Thank goodness I found out I wasn’t the only one who had to face these obstacles. You liked to make life difficult, in your own mischievous way, for your students across the board. I spoke to Klaus Goetz, now a professor himself, who told me he studied with you. After he found the courage to stand up and contribute to the academic debate in your seminar for the first time, shaking knees and all, you told him: ’Dear Klaus, you look awfully pleased with yourself. I hope you don’t think you said anything particularly interesting.’ Similarly, you reprimanded now associate professor Gallya Lahav, for sighing when you announced an early class. ‘I’m sorry Miss Lahav, I do hope my schedule won’t interfere with your beauty sleep!’

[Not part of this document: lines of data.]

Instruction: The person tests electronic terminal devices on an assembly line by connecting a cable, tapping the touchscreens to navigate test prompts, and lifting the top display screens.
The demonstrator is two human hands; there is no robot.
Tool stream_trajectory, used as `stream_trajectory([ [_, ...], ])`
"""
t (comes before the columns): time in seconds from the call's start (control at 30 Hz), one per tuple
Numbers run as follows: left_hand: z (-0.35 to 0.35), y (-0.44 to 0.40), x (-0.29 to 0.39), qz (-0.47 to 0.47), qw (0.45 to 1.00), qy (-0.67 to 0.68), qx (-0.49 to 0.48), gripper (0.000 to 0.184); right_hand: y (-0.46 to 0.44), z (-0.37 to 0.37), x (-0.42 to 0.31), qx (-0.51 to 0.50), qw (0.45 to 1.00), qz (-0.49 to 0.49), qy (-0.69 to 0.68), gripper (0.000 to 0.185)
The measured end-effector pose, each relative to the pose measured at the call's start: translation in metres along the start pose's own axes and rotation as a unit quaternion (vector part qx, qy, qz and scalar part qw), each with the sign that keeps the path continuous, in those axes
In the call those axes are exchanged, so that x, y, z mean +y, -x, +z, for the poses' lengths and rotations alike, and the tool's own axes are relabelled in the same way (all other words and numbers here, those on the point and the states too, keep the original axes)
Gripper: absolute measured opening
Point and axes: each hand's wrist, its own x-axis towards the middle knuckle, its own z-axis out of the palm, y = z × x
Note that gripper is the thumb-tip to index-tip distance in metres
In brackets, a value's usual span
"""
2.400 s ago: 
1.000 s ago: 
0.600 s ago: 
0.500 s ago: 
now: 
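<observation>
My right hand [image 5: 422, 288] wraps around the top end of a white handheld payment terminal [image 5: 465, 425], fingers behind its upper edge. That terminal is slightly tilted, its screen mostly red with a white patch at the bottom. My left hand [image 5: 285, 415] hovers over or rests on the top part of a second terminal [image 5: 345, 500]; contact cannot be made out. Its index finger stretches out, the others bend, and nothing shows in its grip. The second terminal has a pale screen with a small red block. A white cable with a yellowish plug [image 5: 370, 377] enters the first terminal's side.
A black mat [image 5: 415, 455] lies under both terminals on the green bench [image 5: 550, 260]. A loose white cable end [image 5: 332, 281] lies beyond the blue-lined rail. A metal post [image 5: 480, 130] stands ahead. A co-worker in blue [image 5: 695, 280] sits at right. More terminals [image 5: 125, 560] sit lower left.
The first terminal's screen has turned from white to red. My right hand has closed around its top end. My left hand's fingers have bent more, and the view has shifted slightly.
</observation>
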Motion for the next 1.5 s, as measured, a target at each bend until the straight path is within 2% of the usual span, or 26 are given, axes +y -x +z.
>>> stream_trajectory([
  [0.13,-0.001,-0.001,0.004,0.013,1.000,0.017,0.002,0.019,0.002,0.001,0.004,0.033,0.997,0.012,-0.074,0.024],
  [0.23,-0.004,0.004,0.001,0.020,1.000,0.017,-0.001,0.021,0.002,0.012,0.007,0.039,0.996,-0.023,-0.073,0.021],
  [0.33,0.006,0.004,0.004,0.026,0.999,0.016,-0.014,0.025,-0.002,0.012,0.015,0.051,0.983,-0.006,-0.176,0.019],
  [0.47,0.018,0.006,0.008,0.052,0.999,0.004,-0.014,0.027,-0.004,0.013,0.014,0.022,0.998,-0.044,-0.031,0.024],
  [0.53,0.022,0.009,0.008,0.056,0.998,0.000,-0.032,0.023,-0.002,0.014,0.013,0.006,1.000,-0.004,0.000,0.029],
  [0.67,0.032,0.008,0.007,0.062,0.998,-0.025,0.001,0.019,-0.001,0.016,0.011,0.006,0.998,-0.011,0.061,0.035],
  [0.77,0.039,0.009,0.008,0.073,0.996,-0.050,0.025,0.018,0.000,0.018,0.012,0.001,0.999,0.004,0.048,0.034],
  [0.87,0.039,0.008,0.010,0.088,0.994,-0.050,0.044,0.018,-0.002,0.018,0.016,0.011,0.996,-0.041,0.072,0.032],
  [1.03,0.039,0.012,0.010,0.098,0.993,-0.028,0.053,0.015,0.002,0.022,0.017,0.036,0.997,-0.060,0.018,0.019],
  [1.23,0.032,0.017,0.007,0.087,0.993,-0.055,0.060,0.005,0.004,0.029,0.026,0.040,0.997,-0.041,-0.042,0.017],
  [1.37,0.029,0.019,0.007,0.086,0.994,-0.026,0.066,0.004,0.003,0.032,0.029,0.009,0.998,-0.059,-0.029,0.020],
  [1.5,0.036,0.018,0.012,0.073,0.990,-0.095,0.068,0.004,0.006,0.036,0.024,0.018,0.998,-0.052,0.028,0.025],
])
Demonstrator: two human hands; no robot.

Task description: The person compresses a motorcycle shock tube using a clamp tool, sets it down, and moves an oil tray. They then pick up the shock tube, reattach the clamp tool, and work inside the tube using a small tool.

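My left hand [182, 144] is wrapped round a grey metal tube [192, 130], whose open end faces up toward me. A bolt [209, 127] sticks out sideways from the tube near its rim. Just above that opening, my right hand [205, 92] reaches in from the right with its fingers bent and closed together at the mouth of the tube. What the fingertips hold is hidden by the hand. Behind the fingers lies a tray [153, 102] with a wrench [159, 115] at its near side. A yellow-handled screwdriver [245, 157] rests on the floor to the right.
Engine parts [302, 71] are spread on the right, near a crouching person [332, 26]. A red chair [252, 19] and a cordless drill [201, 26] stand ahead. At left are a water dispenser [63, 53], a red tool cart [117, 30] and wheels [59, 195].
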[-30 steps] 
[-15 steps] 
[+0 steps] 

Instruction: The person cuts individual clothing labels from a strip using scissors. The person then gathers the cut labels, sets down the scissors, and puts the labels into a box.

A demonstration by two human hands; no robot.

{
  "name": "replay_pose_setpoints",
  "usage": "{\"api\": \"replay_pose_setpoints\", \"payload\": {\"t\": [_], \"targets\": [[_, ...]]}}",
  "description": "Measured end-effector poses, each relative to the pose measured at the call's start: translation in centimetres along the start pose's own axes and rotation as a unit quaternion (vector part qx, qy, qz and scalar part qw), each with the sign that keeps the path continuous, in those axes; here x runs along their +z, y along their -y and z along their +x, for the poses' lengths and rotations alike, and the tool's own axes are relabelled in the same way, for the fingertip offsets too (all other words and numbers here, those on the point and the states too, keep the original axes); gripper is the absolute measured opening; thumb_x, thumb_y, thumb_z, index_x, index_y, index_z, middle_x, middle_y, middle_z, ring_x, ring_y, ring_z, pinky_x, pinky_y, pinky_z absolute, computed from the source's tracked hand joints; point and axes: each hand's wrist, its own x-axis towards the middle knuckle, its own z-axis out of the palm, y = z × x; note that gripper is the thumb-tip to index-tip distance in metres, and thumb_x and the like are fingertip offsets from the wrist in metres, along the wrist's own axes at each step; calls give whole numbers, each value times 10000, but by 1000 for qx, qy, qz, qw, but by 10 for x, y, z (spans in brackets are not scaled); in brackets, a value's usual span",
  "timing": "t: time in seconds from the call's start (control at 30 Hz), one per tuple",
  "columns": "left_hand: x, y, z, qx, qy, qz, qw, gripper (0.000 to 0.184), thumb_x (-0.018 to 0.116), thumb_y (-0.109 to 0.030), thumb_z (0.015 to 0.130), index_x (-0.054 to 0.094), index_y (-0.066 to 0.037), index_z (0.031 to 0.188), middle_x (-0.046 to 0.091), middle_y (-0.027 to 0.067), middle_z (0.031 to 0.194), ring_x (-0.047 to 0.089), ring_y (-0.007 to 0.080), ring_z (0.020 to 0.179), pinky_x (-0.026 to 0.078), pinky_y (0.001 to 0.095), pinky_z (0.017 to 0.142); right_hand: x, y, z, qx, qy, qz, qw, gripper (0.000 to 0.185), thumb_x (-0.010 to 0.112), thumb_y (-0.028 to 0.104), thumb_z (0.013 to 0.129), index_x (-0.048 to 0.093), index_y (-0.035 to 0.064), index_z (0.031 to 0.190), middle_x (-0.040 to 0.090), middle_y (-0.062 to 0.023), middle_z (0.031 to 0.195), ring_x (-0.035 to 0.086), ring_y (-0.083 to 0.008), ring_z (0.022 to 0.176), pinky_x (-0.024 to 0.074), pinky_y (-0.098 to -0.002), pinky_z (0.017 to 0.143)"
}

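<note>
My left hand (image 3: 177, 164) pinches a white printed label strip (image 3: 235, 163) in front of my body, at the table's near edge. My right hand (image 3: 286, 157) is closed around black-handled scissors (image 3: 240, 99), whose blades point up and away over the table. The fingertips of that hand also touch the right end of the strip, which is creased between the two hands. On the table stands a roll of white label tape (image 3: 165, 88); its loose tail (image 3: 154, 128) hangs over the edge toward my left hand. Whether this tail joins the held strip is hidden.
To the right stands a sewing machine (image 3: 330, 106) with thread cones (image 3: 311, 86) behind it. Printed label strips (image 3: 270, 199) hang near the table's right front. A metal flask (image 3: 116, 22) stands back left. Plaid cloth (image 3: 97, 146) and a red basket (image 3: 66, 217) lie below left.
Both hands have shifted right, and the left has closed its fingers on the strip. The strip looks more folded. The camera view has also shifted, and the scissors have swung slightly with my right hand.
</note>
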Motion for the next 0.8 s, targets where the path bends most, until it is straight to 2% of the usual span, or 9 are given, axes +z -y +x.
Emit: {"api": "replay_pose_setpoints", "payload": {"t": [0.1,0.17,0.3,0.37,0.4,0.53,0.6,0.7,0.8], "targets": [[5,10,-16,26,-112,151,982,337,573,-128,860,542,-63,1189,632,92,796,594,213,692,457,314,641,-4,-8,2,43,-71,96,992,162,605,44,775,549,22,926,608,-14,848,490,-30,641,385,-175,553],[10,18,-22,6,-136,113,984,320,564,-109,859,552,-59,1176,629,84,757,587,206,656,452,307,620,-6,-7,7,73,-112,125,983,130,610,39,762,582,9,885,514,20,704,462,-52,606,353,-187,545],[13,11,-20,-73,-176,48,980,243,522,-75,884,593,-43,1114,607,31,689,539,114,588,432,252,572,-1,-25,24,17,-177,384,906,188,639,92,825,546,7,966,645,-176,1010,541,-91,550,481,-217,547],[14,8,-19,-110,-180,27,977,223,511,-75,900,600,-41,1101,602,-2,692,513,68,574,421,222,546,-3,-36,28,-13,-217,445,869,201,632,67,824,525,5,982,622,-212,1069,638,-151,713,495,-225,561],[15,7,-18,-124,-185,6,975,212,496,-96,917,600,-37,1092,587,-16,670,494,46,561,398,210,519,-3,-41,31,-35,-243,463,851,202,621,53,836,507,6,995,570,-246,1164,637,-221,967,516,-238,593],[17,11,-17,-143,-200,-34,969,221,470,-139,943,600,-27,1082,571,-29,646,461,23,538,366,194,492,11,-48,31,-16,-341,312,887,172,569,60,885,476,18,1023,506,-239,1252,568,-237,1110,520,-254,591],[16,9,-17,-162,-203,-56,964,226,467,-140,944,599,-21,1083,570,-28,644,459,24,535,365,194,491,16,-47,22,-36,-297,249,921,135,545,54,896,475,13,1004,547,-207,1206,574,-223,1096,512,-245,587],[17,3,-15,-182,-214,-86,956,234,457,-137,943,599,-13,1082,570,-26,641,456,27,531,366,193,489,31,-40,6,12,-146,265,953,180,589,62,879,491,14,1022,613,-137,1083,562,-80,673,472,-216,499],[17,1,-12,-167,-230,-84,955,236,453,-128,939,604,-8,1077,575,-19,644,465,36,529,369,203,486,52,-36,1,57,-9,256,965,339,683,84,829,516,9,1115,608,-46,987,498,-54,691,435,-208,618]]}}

So, basically you kept us on our toes. But you also shared your passion for writing and debate, at least with me. You told me it’s best to write ‘on a whirl’, with inspiration and dedication. ‘Get excited’, you told me. ‘And just let it happen. Make it crisp. Make it sharp. Put your pen on paper and write like you’ve never written before!’ (You suggested a straight shot of vodka to loosen me up if all else failed. Words would flow more freely.)
Actually Gordon, it’s a shame we will never talk about politics. I have come to my senses, and have started researching ‘proper’ politics instead of EU stuff. I have also started writing political commentary, which I wish you could read. I’m quite sure my articles would have you in stitches. That’s the downside of writing academic papers- you’re not allowed to include jokes about politicians! It’s rather ironic that it’s only now, after your death, that I have come into contact with your work on the ‘politics of centrality’, which seems quite useful as a benchmark for describing developments, not only in German but also in Dutch politics. Just know that you will be in the background, whenever I am writing about these things. I promise I won’t bore you!
Last time I met you, in Florence, you were overjoyed to see me, and told anyone who cared to know (and quite a few who didn’t) ‘I just want to walk into the sunset with Amber’. This seems like a good time Gordon. Let’s walk and talk.
With Love,
Amber
P.S. I hope you’re causing a stir, wherever you are.